To the extent to which electoral considerations influence their judgement, Corbyn's supporters do not blame the Labour leader for his party's parlous position. He inherited an outfit that had lost two general elections, neither on a hard-left policy platform. From the start, Corbyn has been opposed by the majority of Labour MPs; the latest polls follow 81 per cent voting no confidence in him. It is this disunity, rather than Corbyn's leadership, that many members regard as the cause of the party's malady. Alongside this, data is cherry picked in order to paint a more rosy picture. It was widely claimed yesterday that Labour was polling level with the Tories until the challenge against Corbyn.
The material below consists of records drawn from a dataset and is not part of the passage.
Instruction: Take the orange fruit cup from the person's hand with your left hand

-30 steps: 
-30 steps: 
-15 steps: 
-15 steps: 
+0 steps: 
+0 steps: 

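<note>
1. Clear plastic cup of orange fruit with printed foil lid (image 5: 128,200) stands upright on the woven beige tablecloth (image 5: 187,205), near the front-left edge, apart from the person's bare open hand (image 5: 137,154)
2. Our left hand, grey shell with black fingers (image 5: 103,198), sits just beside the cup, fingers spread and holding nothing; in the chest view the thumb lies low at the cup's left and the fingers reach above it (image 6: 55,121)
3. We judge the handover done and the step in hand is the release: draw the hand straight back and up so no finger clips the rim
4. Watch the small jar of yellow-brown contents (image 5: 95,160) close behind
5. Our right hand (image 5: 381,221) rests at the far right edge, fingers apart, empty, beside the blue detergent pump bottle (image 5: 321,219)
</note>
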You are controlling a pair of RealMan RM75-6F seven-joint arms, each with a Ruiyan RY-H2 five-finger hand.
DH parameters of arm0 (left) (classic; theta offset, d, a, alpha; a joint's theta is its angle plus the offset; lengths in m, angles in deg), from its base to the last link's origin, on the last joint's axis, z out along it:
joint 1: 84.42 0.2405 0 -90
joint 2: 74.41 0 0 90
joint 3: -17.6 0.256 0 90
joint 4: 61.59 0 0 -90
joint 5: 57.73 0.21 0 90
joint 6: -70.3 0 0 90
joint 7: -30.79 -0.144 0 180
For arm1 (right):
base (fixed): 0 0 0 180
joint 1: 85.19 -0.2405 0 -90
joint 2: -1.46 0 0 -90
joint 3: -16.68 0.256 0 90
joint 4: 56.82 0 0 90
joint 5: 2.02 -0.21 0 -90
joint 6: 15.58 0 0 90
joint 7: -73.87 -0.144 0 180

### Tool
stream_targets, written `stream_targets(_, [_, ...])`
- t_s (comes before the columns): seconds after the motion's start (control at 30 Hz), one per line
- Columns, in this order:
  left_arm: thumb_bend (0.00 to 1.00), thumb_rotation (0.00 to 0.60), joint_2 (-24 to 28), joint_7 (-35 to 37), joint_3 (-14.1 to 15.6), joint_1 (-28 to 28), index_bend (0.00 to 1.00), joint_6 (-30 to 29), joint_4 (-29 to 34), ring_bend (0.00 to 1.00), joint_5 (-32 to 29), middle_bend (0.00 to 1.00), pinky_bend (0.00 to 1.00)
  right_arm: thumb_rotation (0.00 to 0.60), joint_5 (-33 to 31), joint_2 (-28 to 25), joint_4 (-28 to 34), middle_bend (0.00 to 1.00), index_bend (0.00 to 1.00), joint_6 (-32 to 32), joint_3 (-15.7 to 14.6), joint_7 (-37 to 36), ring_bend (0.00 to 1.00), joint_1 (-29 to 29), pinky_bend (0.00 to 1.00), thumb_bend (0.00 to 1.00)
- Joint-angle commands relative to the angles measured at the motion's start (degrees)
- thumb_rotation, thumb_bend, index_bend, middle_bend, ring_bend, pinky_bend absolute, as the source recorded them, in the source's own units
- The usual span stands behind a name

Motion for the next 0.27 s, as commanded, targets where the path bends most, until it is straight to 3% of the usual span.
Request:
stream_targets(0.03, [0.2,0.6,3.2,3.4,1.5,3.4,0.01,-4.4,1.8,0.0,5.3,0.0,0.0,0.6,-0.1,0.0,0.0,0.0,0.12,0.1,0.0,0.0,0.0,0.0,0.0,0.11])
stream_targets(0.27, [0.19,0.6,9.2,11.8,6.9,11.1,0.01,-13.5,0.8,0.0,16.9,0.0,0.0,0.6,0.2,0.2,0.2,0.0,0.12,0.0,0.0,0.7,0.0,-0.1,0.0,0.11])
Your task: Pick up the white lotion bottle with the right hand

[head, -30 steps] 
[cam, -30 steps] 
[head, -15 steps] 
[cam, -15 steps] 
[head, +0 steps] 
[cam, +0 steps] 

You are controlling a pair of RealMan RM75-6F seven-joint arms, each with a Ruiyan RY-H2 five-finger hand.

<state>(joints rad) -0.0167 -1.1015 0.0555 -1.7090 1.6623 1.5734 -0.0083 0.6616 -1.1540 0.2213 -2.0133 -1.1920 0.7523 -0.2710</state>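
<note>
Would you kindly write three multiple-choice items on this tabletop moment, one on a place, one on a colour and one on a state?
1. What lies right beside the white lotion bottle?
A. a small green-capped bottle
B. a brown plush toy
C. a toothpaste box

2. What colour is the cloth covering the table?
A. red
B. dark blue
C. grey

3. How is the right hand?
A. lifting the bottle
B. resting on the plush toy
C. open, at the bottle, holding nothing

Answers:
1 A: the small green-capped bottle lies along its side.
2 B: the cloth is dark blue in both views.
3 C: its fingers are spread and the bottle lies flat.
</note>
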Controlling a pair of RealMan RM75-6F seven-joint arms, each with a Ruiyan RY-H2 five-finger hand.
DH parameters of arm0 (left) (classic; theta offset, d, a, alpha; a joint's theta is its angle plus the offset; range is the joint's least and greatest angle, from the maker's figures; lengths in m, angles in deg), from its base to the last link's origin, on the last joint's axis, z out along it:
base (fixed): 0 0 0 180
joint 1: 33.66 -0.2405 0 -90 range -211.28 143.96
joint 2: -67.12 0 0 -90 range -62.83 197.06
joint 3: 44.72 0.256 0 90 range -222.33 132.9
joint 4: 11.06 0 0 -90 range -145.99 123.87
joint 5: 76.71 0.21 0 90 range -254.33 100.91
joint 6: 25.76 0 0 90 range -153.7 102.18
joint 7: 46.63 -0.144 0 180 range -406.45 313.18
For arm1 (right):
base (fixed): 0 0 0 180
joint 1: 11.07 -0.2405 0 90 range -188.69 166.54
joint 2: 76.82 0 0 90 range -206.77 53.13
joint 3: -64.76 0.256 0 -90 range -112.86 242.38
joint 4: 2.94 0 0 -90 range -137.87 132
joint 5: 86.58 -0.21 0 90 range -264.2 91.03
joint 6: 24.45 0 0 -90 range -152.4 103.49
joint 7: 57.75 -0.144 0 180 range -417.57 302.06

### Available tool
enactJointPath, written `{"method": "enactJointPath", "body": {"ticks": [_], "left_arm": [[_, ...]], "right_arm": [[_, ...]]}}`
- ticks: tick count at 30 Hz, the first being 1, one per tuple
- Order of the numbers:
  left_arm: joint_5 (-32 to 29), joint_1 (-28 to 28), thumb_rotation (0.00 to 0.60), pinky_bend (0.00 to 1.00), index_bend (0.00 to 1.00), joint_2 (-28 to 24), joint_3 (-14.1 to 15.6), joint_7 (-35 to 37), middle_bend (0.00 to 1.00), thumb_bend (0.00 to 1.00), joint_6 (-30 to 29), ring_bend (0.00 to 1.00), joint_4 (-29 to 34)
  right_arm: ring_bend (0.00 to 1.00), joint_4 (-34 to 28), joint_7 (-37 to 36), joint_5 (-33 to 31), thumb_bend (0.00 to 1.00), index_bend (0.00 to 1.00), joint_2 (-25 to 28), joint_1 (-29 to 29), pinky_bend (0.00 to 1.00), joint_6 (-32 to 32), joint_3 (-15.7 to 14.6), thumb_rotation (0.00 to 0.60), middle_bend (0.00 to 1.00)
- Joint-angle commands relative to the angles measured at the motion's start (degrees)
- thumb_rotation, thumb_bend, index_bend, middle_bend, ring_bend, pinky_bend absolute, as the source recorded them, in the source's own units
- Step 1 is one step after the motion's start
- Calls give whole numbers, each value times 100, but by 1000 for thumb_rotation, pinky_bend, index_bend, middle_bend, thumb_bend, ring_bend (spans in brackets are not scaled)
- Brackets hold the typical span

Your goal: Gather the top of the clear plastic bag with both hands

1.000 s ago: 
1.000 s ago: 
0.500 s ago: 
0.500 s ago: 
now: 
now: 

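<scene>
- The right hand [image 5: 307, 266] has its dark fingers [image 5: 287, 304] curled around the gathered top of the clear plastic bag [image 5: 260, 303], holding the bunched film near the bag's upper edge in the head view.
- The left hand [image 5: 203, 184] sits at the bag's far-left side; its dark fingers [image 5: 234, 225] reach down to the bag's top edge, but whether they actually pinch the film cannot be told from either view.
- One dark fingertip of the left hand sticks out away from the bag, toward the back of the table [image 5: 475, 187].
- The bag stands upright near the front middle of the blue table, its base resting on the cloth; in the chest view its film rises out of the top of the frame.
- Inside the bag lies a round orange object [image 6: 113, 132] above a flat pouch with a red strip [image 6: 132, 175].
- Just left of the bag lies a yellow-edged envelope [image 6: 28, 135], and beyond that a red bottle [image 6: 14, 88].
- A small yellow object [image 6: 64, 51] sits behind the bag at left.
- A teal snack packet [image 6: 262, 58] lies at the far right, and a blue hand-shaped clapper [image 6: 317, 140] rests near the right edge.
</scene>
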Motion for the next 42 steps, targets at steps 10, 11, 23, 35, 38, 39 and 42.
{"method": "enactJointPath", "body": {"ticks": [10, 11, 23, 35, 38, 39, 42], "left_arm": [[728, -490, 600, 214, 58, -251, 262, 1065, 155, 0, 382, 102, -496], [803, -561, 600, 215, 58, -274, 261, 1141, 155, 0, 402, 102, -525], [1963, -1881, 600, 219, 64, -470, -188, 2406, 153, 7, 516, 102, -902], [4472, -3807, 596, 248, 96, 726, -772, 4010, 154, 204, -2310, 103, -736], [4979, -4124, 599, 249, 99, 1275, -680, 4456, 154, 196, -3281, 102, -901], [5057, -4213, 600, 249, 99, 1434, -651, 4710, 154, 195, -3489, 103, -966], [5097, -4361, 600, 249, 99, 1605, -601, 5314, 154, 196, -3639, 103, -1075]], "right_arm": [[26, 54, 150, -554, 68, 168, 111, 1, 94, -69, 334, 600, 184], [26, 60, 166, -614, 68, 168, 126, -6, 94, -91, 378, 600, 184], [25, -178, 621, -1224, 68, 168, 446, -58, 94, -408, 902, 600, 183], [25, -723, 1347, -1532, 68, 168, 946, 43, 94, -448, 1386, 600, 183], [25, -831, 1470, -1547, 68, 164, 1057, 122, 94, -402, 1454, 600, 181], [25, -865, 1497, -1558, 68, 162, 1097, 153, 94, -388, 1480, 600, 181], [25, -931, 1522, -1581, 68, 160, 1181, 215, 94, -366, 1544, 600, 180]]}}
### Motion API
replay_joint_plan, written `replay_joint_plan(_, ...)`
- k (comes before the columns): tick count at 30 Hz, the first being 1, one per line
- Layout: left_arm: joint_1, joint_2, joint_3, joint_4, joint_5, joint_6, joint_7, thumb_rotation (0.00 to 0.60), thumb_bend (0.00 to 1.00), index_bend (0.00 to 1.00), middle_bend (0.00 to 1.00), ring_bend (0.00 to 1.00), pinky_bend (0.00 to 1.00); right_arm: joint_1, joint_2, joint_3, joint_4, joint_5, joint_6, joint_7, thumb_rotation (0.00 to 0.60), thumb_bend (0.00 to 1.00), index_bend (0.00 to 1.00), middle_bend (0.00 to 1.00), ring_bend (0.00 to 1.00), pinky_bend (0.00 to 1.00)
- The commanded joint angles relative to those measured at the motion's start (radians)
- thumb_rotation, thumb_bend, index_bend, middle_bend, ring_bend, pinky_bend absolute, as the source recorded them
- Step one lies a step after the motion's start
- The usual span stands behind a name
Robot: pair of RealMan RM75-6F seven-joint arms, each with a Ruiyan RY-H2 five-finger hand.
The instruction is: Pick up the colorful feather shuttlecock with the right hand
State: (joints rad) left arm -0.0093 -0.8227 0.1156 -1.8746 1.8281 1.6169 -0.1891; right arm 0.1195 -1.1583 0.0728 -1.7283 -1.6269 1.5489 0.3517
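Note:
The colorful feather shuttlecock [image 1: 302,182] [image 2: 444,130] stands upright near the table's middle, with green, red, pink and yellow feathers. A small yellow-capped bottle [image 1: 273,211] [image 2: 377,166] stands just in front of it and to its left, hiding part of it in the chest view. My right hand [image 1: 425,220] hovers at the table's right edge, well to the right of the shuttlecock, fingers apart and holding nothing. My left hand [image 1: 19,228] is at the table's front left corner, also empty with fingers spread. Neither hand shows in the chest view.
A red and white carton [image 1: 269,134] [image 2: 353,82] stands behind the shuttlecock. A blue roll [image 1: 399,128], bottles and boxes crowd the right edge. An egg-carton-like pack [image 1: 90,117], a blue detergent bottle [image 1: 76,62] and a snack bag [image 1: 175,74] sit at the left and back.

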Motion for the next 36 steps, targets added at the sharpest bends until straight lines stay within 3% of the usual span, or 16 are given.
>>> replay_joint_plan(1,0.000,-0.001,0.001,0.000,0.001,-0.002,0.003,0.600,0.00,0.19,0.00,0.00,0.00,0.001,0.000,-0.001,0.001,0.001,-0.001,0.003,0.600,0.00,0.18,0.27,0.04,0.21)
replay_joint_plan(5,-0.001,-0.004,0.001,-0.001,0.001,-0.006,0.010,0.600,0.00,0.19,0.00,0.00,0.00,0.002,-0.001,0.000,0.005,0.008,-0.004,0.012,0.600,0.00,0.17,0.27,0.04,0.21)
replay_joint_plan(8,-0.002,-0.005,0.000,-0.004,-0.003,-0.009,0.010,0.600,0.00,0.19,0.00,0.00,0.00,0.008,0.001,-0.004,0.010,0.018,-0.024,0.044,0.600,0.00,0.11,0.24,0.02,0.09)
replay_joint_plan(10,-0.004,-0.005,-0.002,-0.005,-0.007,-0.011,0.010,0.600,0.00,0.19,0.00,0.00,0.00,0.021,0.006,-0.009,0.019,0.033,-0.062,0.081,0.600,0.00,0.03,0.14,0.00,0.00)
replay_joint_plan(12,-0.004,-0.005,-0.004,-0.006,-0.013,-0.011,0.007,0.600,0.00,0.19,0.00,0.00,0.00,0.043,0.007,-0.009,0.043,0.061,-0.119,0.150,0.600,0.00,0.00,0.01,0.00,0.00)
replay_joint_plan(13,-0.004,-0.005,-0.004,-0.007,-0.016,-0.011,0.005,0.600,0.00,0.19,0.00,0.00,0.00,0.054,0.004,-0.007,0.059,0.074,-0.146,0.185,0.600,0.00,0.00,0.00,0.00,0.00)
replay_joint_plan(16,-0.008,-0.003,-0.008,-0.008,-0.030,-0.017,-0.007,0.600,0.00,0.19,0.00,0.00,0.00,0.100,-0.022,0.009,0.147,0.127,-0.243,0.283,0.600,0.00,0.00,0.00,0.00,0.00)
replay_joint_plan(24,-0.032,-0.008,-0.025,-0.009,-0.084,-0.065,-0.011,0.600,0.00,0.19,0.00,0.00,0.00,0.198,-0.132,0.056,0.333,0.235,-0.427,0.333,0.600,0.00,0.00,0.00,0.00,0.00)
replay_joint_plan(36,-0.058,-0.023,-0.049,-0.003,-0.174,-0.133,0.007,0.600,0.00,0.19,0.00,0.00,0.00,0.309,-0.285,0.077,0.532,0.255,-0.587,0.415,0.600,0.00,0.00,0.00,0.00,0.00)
In reality, the party has trailed by an average of eight points this year, only matching he Conservatives in a sole Survation survey.

But it is Labour's disunity, rather than Corbyn, that most members hold responsible. MPs contend that division is necessary to ensure the selection of a more electable figure. The problem for them is that members believe they would do little, if any, better. A YouGov poll published on 19 July found that just 8 per cent believed Smith was "likely to lead Labour to victory at the next general election", compared to 24 per cent for Corbyn.

The former shadow work and pensions secretary hopes to eradicate this gap as the campaign progresses. He has made the claim that he combines Corbyn's radicalism with superior electability his defining offer. But as Burnham's fate showed, being seen as a winner is no guarantee of success. Despite his insistence to the contrary, many fear that Smith would too willingly trade principle for power. As YouGov's Marcus Roberts told me: "One of the big reasons candidates like Tessa Jowell and Andy Burnham struggled last summer was that they put too much emphasis on winning. When you say 'winning' to the PLP they think of landslides. But when you say 'winning' to today's membership they often think it implies some kind of moral compromise." When Corbyn supporters hear the words "Labour government" many think first of the Iraq war, top-up fees and privatisation, rather than the minimum wage, tax credits and public sector investment.

It was the overwhelming desire for a break with the politics of New Labour that delivered Corbyn victory. It is the fear of its return that ensures his survival. The hitherto low-profile Smith was swiftly framed by his opponents as a Big Pharma lobbyist (he was formerly Pfizer's head of policy) and an NHS privatiser (he suggested in 2006 that firms could provide “valuable services”). His decision to make Trident renewal and patriotism dividing lines with Corbyn are unlikely to help him overcome this disadvantage (though he belatedly unveiled 20 left-wing policies this morning).

Short of Corbyn dramatically reneging on his life-long stances, it is hard to conceive of circumstances in which the current Labour selectorate would turn against him. For this reason, if you want to predict the outcome, the polls are not the place to look.

George Eaton is political editor of the New Statesman.